:: Task details ::
The answer must restate every entry below word for word.

(Items from a dataset)
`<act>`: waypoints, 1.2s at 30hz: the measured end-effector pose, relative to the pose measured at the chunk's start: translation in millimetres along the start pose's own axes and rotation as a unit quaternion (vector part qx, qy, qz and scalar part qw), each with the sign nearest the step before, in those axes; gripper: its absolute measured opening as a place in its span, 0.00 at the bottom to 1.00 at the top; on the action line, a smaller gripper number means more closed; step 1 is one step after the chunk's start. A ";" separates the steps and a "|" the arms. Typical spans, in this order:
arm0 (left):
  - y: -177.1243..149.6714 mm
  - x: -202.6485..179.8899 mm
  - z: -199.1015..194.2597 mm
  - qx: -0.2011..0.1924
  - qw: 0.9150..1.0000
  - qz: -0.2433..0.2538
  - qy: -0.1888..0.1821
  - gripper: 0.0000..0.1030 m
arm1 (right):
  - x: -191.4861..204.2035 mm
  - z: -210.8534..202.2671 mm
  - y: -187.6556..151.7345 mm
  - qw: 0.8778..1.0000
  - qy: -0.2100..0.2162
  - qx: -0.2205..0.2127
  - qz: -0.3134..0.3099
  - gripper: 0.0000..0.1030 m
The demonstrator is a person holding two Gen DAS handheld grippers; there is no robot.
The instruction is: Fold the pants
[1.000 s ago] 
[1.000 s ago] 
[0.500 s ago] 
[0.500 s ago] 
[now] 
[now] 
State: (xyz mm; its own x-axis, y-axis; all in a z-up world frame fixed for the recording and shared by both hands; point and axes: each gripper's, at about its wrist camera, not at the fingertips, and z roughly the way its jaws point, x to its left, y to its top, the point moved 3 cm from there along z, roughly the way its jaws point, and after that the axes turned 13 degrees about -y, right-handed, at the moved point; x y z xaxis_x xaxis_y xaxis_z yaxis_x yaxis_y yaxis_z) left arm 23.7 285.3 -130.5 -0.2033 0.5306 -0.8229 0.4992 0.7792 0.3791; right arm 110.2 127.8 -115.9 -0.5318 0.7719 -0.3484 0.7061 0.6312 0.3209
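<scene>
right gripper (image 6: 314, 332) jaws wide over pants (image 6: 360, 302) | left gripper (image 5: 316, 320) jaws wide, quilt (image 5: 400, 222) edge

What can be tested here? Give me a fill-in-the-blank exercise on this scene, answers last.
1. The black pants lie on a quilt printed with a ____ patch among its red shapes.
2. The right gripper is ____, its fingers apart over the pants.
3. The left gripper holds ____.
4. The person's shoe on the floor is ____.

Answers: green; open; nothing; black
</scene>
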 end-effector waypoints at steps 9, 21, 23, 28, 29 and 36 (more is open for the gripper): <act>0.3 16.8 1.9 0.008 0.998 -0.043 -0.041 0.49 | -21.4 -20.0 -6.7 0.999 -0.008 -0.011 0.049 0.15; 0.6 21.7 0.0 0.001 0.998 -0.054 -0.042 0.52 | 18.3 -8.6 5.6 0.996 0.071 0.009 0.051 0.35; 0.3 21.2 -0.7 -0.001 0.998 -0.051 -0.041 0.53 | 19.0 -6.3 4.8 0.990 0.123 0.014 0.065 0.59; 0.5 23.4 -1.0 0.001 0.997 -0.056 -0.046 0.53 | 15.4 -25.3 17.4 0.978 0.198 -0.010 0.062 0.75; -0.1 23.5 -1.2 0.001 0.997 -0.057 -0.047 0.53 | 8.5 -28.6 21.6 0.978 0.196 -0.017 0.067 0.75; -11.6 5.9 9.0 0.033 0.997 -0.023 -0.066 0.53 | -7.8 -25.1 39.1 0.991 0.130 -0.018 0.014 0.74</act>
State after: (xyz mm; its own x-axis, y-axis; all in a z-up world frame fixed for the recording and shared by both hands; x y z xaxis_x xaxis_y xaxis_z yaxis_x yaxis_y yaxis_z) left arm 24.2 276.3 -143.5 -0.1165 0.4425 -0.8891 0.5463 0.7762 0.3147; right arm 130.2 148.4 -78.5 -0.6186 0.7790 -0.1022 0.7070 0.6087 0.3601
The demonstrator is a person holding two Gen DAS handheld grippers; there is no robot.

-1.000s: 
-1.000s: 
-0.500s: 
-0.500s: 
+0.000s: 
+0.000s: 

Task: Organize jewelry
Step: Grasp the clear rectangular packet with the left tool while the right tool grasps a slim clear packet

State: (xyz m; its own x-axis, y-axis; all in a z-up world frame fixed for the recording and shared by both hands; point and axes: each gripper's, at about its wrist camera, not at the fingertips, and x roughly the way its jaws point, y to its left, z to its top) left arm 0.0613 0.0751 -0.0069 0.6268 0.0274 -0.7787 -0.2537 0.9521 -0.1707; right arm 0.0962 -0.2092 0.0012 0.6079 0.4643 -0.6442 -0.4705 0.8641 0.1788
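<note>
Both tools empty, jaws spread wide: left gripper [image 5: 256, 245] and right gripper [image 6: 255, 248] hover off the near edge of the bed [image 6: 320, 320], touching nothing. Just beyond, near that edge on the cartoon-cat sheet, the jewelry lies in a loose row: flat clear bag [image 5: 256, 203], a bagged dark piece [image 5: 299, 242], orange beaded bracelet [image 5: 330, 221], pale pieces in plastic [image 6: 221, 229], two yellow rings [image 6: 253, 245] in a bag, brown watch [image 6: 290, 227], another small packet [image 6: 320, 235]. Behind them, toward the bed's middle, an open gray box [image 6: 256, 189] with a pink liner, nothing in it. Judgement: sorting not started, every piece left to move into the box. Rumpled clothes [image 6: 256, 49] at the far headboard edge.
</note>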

:: Result for this task ::
`<act>`: waypoints, 1.2s at 30hz: the measured end-effector pose, relative to the pose measured at the chunk's start: translation in millimetres along the start pose's own axes and rotation as a unit quaternion (vector part qx, qy, qz and scalar part qw), each with the sign nearest the step before, in those axes; gripper: its absolute measured opening as a place in its span, 0.00 at the bottom to 1.00 at the top; on the action line, a smaller gripper number means more closed; step 1 is one step after the chunk's start. A ";" separates the steps and a "|" the arms. Typical spans, in this order:
arm0 (left):
  - y: -177.1243..149.6714 mm
  - x: -202.6485..179.8899 mm
  - z: -199.1015..194.2597 mm
  - qx: -0.2011..0.1924
  - qw: 0.9150..1.0000
  - qz: -0.2433..0.2538
  - qy: -0.1888..0.1821
  - gripper: 0.0000..0.1030 m
arm1 (right):
  - x: -191.4861..204.2035 mm
  - z: -210.8534..202.2671 mm
  - y: -187.6556..151.7345 mm
  - qw: 0.8778..1.0000
  - qy: -0.2100..0.2162
  - qx: -0.2205..0.2127
  - qz: -0.3134..0.3099
  - gripper: 0.0000..0.1030 m
The demonstrator is a person holding two Gen DAS handheld grippers; there is no robot.
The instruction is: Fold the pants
[1.000 s ago] 
[1.000 s ago] 
[0.500 s ago] 
[0.500 s ago] 
[now] 
[now] 
State: (xyz mm; its own x-axis, y-axis; all in a z-up world frame fixed for the recording and shared by both hands; point and axes: each gripper's, at about its wrist camera, not at the fingertips, and z roughly the way its jaws point, x to its left, y to its top, the point moved 3 cm from there along z, roughly the way its jaws point, and after that the axes turned 13 degrees about -y, right-handed, at the moved point; x y z xaxis_x xaxis_y xaxis_z yaxis_x yaxis_y yaxis_z) left arm 23.7 285.3 -130.5 -0.2033 0.5306 -0.8229 0.4992 0.7792 0.3791; right arm 110.2 127.8 -115.9 -0.5318 0.7719 -0.3484 0.7061 0.6312 0.3209
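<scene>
right gripper (image 6: 314, 332) jaws wide over pants (image 6: 360, 302) | left gripper (image 5: 316, 320) jaws wide, quilt (image 5: 400, 222) edge

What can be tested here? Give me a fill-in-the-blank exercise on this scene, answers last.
1. The black pants lie on a quilt printed with a ____ patch among its red shapes.
2. The right gripper is ____, its fingers apart over the pants.
3. The left gripper holds ____.
4. The person's shoe on the floor is ____.

Answers: green; open; nothing; black
</scene>
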 end-effector waypoints at steps 9, 21, 23, 28, 29 and 36 (more is open for the gripper): <act>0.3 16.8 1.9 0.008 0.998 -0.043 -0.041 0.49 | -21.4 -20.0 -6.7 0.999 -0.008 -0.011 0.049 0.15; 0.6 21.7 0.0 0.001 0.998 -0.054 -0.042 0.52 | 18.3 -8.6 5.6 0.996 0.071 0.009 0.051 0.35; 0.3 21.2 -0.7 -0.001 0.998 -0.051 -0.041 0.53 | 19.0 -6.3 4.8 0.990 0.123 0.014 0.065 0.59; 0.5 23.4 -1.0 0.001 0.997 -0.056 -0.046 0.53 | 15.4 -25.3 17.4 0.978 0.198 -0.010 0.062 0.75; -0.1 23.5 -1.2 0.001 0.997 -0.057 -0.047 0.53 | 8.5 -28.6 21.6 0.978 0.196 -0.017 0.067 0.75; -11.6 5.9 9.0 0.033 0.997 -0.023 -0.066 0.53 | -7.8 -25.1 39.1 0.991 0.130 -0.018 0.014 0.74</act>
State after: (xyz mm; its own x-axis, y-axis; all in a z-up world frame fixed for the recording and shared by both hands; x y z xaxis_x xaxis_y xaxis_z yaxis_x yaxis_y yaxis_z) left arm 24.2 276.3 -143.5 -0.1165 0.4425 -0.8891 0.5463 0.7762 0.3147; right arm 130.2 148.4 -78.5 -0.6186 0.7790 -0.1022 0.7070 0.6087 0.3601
The demonstrator is a person holding two Gen DAS handheld grippers; there is no robot.

-1.000s: 
-1.000s: 
-0.500s: 
-0.500s: 
+0.000s: 
+0.000s: 

Task: Organize jewelry
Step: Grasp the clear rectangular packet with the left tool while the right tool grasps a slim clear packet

State: (xyz m; its own x-axis, y-axis; all in a z-up world frame fixed for the recording and shared by both hands; point and axes: each gripper's, at about its wrist camera, not at the fingertips, and x roughly the way its jaws point, y to its left, z to its top) left arm 0.0613 0.0751 -0.0069 0.6268 0.0274 -0.7787 -0.2537 0.9521 -0.1707; right arm 0.0962 -0.2092 0.0012 0.6079 0.4643 -0.6442 -0.4705 0.8641 0.1788
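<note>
Both tools empty, jaws spread wide: left gripper [image 5: 256, 245] and right gripper [image 6: 255, 248] hover off the near edge of the bed [image 6: 320, 320], touching nothing. Just beyond, near that edge on the cartoon-cat sheet, the jewelry lies in a loose row: flat clear bag [image 5: 256, 203], a bagged dark piece [image 5: 299, 242], orange beaded bracelet [image 5: 330, 221], pale pieces in plastic [image 6: 221, 229], two yellow rings [image 6: 253, 245] in a bag, brown watch [image 6: 290, 227], another small packet [image 6: 320, 235]. Behind them, toward the bed's middle, an open gray box [image 6: 256, 189] with a pink liner, nothing in it. Judgement: sorting not started, every piece left to move into the box. Rumpled clothes [image 6: 256, 49] at the far headboard edge.
</note>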

What was asked now has a complete answer.